Agricultural investment in Sudan to resume early 2009

Jordan Times | 30 November 2008

By Hani Hazaimeh

AMMAN - The stalled Jordanian agricultural megaproject in Sudan is expected to be resumed at the beginning of 2009, an Agriculture Ministry official told The Jordan Times on Thursday.

"We expect the recently established [private] company to embark on the project by then after an update to the project's feasibility study is finalised within a month," the ministry's director of private sector affairs, Abdullah Shishani, told The Jordan Times last week.

The government has this year decided to update data related to $359,000 project, funded by the Islamic Bank in Jeddah, in light of the skyrocketing prices of commodities and services. The ministry promoted the venture among the local private sector and found investors interested.

Once the feasibility study is complete, Shishani said, the government will sign an agreement with the company, which comprises four Jordanian firms that decided to implement the project and benefit from the entailed customs exemptions and other incentives provided by the Sudanese government.

He added that the company founders have had a firsthand look at the situation of the project in Sudan during a self-initiated, four-day visit to Sudan that started on August 5. He said they met with Sudanese officials who facilitated their access to the location.

"The visit was an opportunity for them to figure out the actual potential of the project, in addition to the infrastructure laid down by Sudanese government, which included paving a direct highway linking the project site with Port Sudan to facilitate the export of their products," the official said.

Hijazi and Ghosheh Group CEO Issam Hijazi said yesterday that his company, a leading livestock and food importer/manufacturer interested in the venture, is keen to implement the project despite the drop in the international prices of agricultural products.

"The change in prices of cereals and animal feed products is undeniably significant; therefore we need to take this into consideration when negotiating with the government," Hijazi told The Jordan Times, adding that the company founders and the government are currently discussing a proposed draft agreement governing the work of the company.
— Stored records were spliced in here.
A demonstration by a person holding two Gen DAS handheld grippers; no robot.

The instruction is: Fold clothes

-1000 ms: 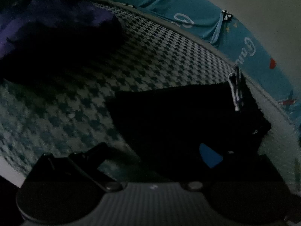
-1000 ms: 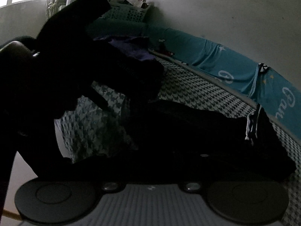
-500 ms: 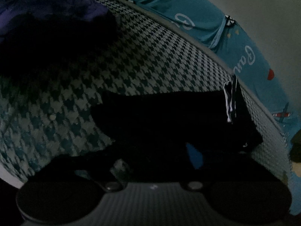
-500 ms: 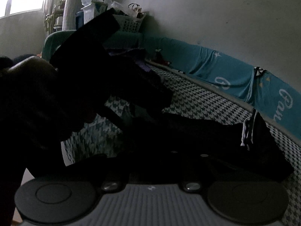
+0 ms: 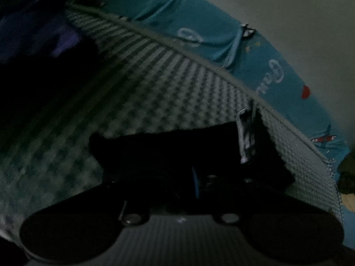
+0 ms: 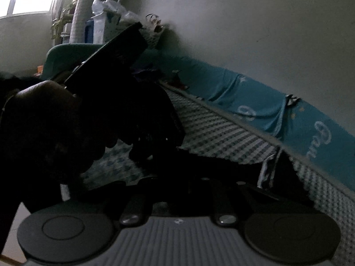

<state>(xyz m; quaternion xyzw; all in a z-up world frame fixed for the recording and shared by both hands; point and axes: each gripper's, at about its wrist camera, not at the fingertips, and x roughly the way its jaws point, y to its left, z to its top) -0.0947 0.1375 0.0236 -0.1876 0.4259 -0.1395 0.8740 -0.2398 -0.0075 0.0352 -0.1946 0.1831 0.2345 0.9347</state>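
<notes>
A black garment (image 5: pixel 177 153) with a white drawstring (image 5: pixel 245 137) lies flat on the houndstooth bed cover (image 5: pixel 155 84). It also shows in the right wrist view (image 6: pixel 221 170), with the drawstring (image 6: pixel 267 170) at its right. My left gripper (image 5: pixel 195 184) sits low over the garment's near edge, its fingers close together with a blue pad edge showing. My right gripper (image 6: pixel 199 190) is at the same near edge, its fingers dark against the cloth. The left hand and its gripper body (image 6: pixel 99 110) fill the left of the right wrist view.
A pile of dark and purple clothes (image 5: pixel 44 44) lies at the far left of the bed. A teal printed sheet (image 5: pixel 244 51) hangs along the wall behind. A basket with bags (image 6: pixel 124 22) and a window stand at the far end.
Both grippers have moved forward and down onto the garment's near edge. The left gripper's fingers have closed together from wide open.
</notes>
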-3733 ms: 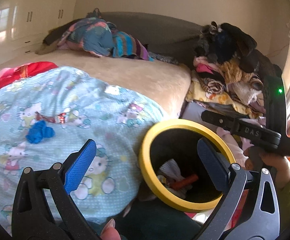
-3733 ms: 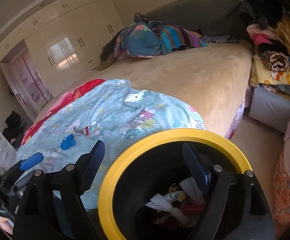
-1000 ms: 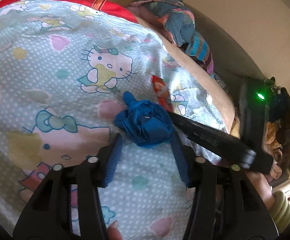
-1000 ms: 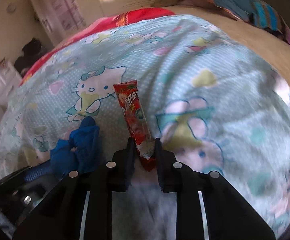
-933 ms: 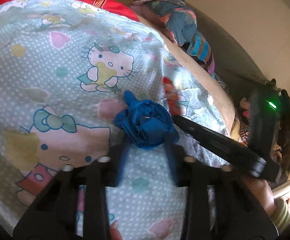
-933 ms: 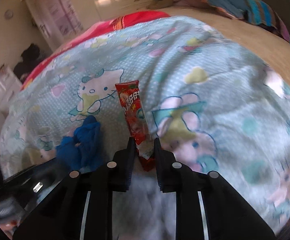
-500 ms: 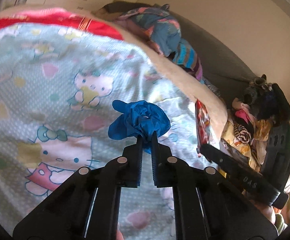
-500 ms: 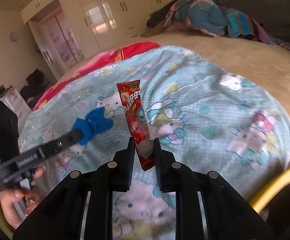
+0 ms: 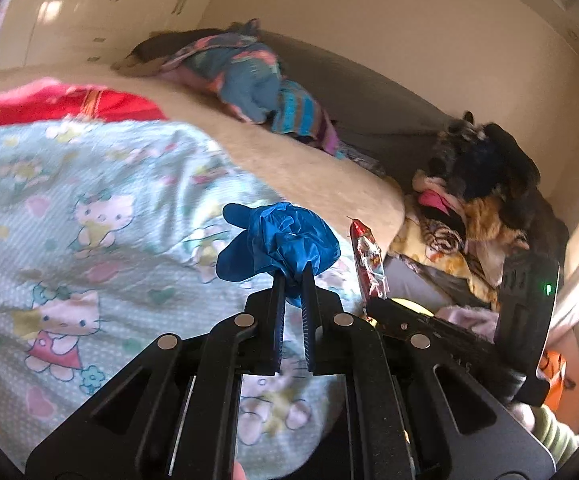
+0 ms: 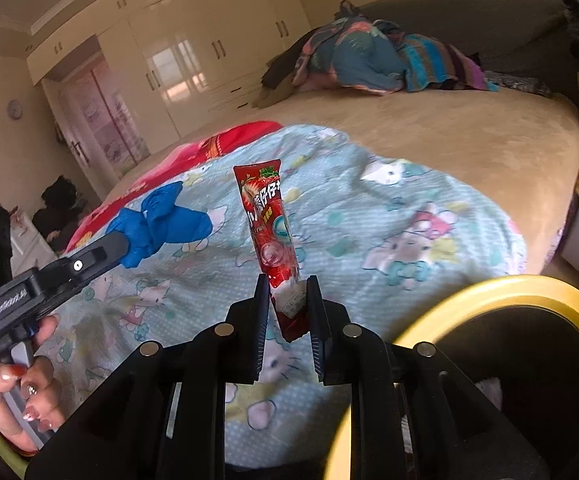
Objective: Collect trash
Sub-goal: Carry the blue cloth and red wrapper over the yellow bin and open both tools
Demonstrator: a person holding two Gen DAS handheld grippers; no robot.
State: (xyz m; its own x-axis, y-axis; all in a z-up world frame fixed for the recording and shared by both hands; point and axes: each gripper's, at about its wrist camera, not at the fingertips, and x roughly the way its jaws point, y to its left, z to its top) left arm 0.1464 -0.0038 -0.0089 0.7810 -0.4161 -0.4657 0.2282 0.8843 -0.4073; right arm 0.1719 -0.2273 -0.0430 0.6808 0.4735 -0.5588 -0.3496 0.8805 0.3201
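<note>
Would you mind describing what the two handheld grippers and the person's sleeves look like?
Both the left gripper and the right gripper are black plastic with silver rivets; the left's pads are ribbed blue. The right's body carries a green light. The left's handle bears white lettering. Sleeve cuffs are light green.

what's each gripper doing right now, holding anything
left gripper: shut on the crumpled blue glove, lifted off the blanket.
right gripper: shut on the red snack wrapper, held upright.
</note>
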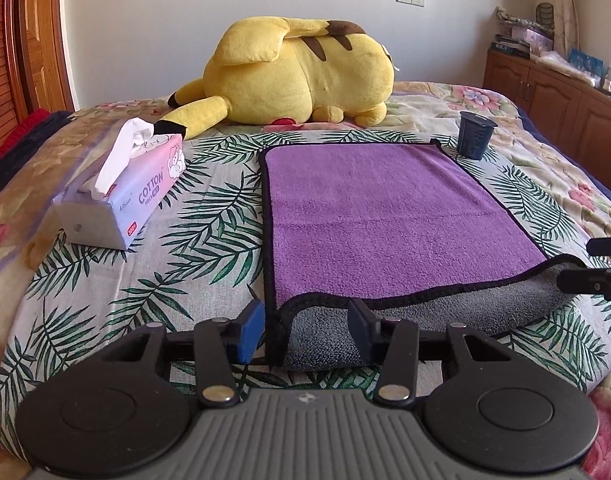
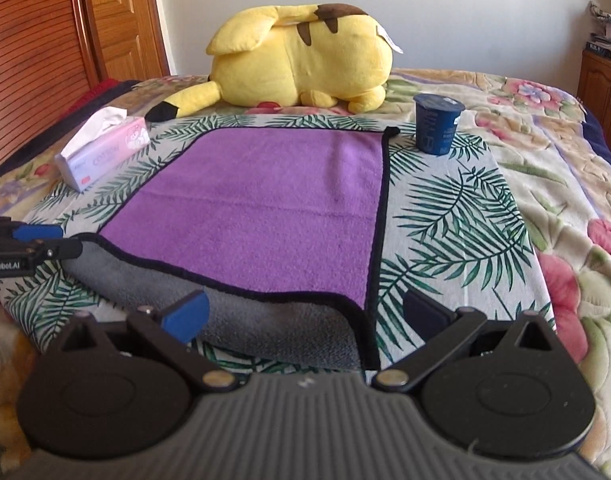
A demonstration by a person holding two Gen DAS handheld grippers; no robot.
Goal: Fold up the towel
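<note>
- Towel [image 1: 385, 216]: purple face up, black-bound edge, grey underside; lies flat on the leaf-print cloth [image 1: 209, 224] at the middle of the bed. Its near edge is turned back, showing a grey fold along the 6 o'clock side.
- Left gripper [image 1: 305, 330]: at the towel's near left corner, 6 o'clock in its own view. Jaws partly closed, one finger either side of the folded corner; the right finger lies against the grey fold, the blue left pad [image 1: 251, 330] stands just clear of the black edge. No firm pinch to be seen.
- Right gripper [image 2: 305, 316]: at the towel's near right corner. Jaws spread wide, the corner lying between them, neither pad touching it.
- Tissue pack [image 1: 121, 196]: pink and white, a tissue pulled up; 10 o'clock of the towel, apart from it.
- Cup [image 1: 475, 136]: dark blue, upright; 1 o'clock, just beside the towel's far right corner.
- Plush toy [image 1: 301, 72]: yellow, lying on its side; 12 o'clock, beyond the towel's far edge.
- Wooden cabinet [image 1: 545, 88]: 2 o'clock, against the wall.
</note>
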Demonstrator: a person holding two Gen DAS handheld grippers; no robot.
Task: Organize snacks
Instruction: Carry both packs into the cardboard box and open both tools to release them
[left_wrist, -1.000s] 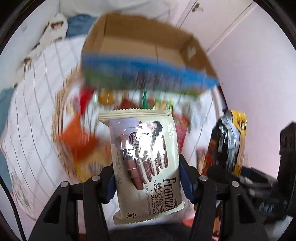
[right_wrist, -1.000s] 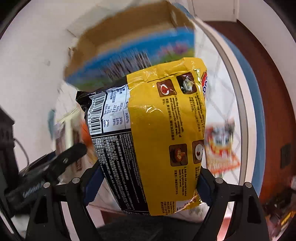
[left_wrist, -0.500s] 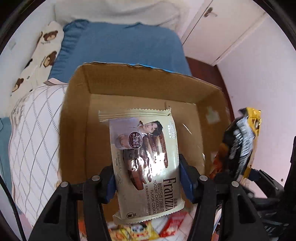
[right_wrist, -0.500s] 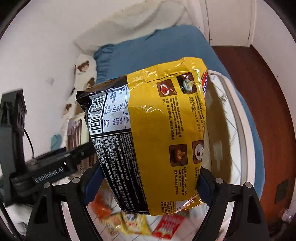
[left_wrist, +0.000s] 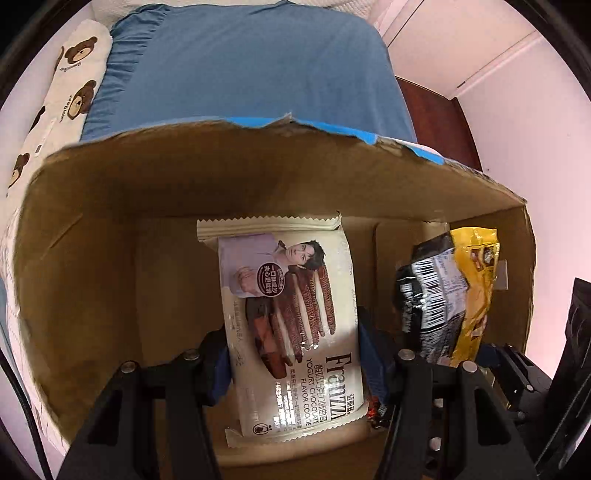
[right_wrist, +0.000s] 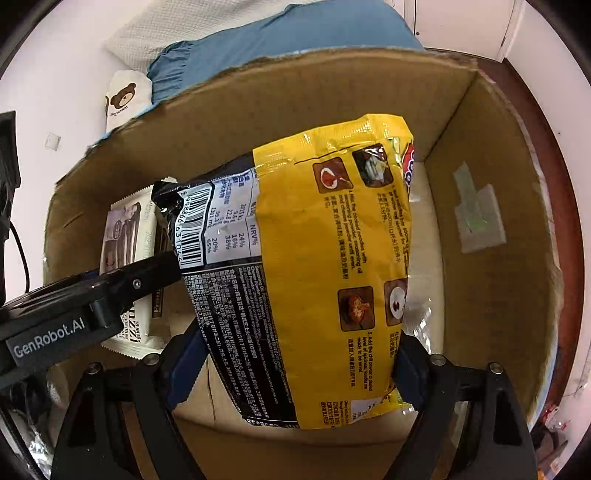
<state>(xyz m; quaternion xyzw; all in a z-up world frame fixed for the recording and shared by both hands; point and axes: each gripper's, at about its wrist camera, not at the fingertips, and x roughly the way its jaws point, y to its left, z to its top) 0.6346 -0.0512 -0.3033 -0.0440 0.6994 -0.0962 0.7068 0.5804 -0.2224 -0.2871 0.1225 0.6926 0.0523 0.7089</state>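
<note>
- Left wrist view: your left gripper (left_wrist: 293, 354) clamps the cream Franzzi cookie packet (left_wrist: 291, 325) between its blue pads; the packet stands upright inside the cardboard box (left_wrist: 92, 229), above the box floor.
- Right wrist view: your right gripper (right_wrist: 295, 365) is closed on the yellow-and-black noodle packet (right_wrist: 314, 266), barcode side toward the camera, held inside the same box.
- Both packets sit side by side in the box, noodle packet (left_wrist: 448, 291) to the right of the cookie packet (right_wrist: 129, 236); whether either touches the floor cannot be told.
- Beyond the box's far wall lie a blue sheet (left_wrist: 251, 62) and a bear-print pillow (left_wrist: 70, 77).
</note>
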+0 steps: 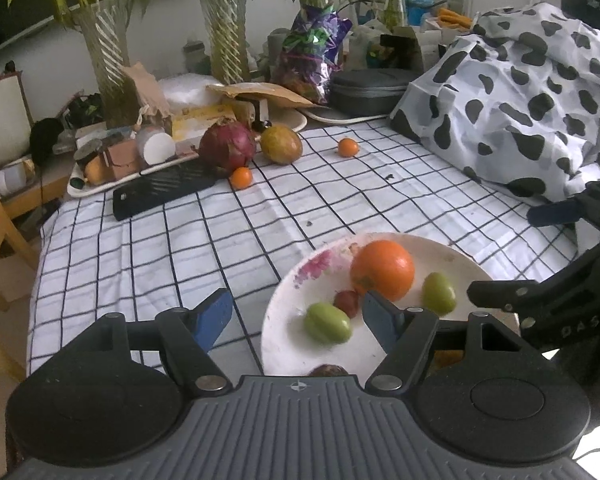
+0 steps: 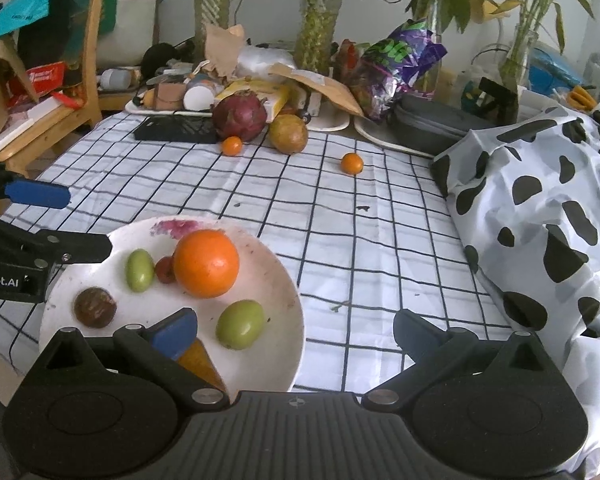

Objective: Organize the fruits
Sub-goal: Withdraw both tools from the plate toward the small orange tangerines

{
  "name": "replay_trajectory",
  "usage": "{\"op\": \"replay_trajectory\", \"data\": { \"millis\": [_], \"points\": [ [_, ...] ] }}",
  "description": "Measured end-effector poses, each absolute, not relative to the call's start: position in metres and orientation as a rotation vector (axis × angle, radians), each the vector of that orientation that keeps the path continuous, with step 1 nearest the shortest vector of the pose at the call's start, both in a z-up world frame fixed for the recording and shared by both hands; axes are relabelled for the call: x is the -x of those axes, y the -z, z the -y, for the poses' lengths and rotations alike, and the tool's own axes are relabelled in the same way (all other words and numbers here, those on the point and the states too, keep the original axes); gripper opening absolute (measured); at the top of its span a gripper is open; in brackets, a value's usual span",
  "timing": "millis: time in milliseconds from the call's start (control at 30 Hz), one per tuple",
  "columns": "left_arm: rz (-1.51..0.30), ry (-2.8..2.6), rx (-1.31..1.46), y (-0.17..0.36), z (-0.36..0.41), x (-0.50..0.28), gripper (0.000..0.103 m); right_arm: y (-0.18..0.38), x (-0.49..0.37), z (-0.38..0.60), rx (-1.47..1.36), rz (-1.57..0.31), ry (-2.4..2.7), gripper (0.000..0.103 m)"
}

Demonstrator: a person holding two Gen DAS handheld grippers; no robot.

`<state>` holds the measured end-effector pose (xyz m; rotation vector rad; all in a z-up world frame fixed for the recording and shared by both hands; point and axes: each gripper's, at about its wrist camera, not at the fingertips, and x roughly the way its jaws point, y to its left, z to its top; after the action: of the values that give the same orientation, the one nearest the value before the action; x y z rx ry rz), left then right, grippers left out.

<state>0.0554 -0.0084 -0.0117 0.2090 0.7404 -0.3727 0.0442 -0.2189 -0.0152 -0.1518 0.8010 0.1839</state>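
A white plate (image 1: 284,344) (image 2: 276,280) sits near the front of the checked cloth. It holds a big orange (image 1: 382,269) (image 2: 206,263), two green fruits (image 1: 327,323) (image 2: 240,324), a small red fruit (image 2: 165,270), a brown round fruit (image 2: 95,307) and an orange piece (image 2: 198,360). My left gripper (image 1: 296,318) is open over the plate's left rim. My right gripper (image 2: 296,336) is open over the plate's right rim. Further back lie a dragon fruit (image 1: 228,147) (image 2: 240,116), a yellow-brown fruit (image 1: 281,145) (image 2: 289,134) and two small oranges (image 1: 241,178) (image 1: 348,147) (image 2: 232,146) (image 2: 352,163).
A black ridged tray (image 1: 160,190) lies at the back left. A cow-print cloth heap (image 1: 520,100) (image 2: 540,208) fills the right side. Vases with plants (image 1: 224,20), a grey case (image 2: 432,124) and clutter line the back edge. A wooden chair (image 2: 60,92) stands to the left.
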Motion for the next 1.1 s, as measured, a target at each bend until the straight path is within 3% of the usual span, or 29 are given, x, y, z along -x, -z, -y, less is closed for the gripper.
{"op": "replay_trajectory", "data": {
  "millis": [1100],
  "points": [
    [-0.721,0.382,-0.185,0.024,0.007,-0.168,0.07,0.029,-0.162,0.243,0.123,-0.82,-0.085,0.103]
  ]
}}
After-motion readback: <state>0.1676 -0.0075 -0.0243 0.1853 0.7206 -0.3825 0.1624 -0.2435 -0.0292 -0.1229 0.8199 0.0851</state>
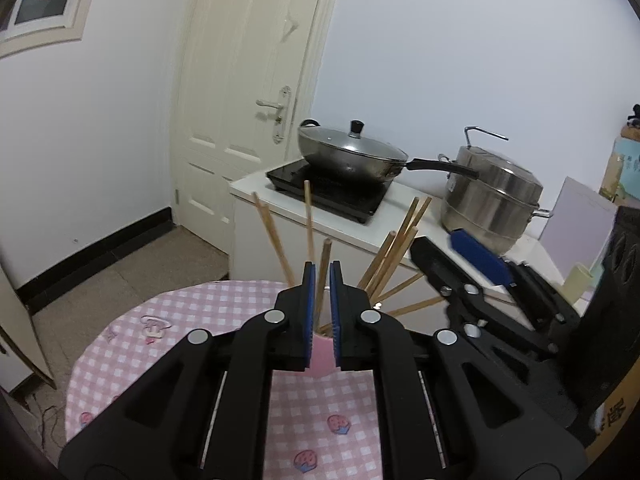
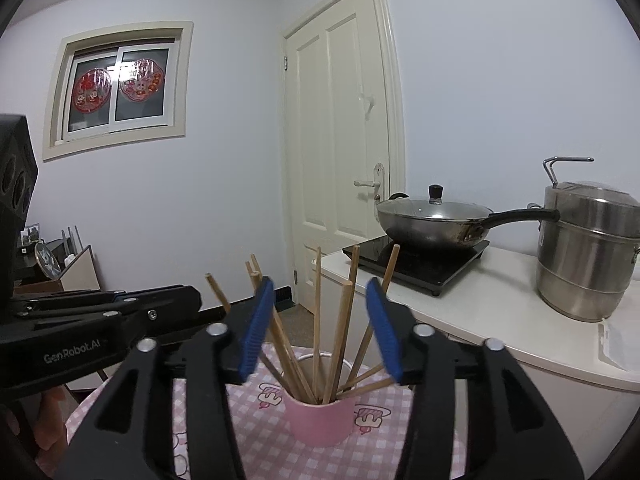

The Jordan-Sudan project started in 1998 when Jordan signed an agricultural protocol with the Sudanese government entitling the Kingdom to utilise 250,000 dunums of a highly fertile plot of land on the banks of the Nile.

Under the scheme, Jordan was entitled to grow its essential cereals and other crops including animal fodder and to rear livestock. But the project was shelved and Khartoum set 2009 as a deadline for Jordan to make up its mind, either to start actual investment or risk losing the opportunity.

Prime Minister Nader Dahabi on Wednesday said Jordan will forge ahead with investment on Sudan's agricultural lands.

Dahabi made the remarks during the meetings of the Joint Jordanian-Sudanese Higher Committee, which convened the same day.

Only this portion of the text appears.